In fairness, ones opinion of a plot can differentiate from another’s with little difficulty, so in conclusion: Overclocked is a solid, well-designed game from a gameplay perspective that features some surprisingly innovative and interesting ideas and does reasonably well at implementing them, and fans of adventure games looking for something that plays well should know this plays quite reasonably. If you can look past the numerous plot holes and elements being dropped and never picked up again, and you’re okay with a lack of resolution to the plot, you might like the story presented in Overclocked enough to give it a look, and as it’s only $30, you might find enough to the product to merit playing through the game once.
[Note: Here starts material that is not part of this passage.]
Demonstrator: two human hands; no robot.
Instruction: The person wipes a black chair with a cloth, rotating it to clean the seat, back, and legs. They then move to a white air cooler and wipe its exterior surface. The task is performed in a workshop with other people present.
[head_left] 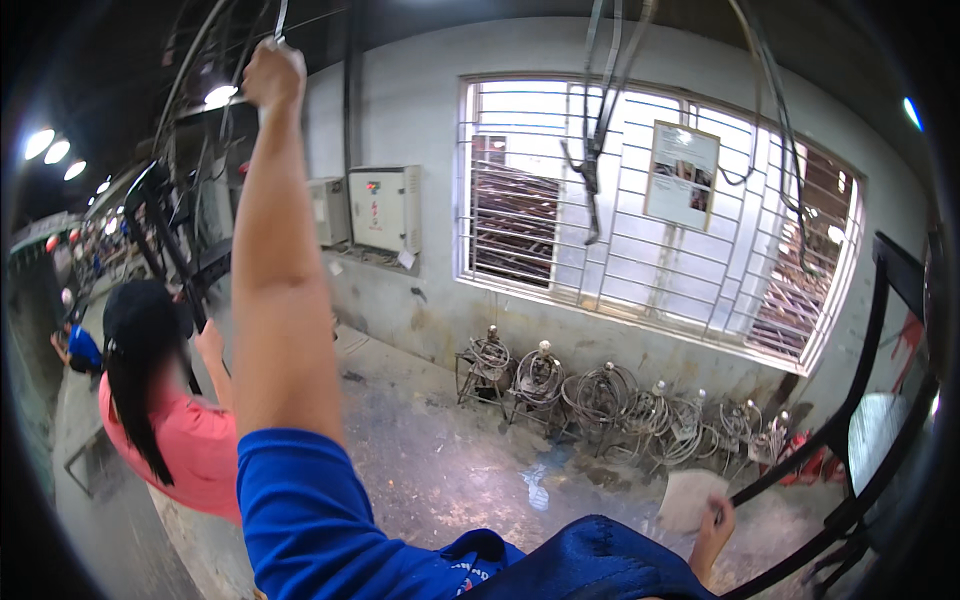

That said, the plot is full of holes and inconsistencies, it’s dramatically over-ambitious, and there’s no reason to play through the game more than once, novel gameplay concepts or no. You could certainly do worse than Overclocked, but you could also do better, as well.
Graphics: ABOVE AVERAGE
Sound: ABOVE AVERAGE
Balance: ABOVE AVERAGE
Addictiveness: ABOVE AVERAGE
Final Score: MEDIOCRE.
Short Attention Span Summary:
Overclocked: A History of Violence is a hard game to appreciate or recommend, as the good and the bad end up canceling themselves out, leaving an experience that’s often inconsistent and not particularly satisfying. The gameplay is refreshing and well done, many of the concepts in the game are quite inventive and novel when taken on their own, and parts of the visual and aural presentation are solid and of quality. The story, unfortunately, drops the ball on more than a few occasions, leaves interesting elements unresolved and characters underdeveloped, and doesn’t come to any sort of reasonable or finite conclusion… and, unfortunately, in a genre where plot is king, that’s something of a killer. Even with that aside, there’s no reason to play the game more than once, it has a couple of game-crashing bugs, and there are points where the game doesn’t feel as intuitive as other sections, leaving you scratching your head because the only solution is to exhaust all available options to progress. With a tighter and more cohesive storyline Overclocked would be easy to recommend, but as it is, it’s at best “okay”Â and at worst unsatisfying.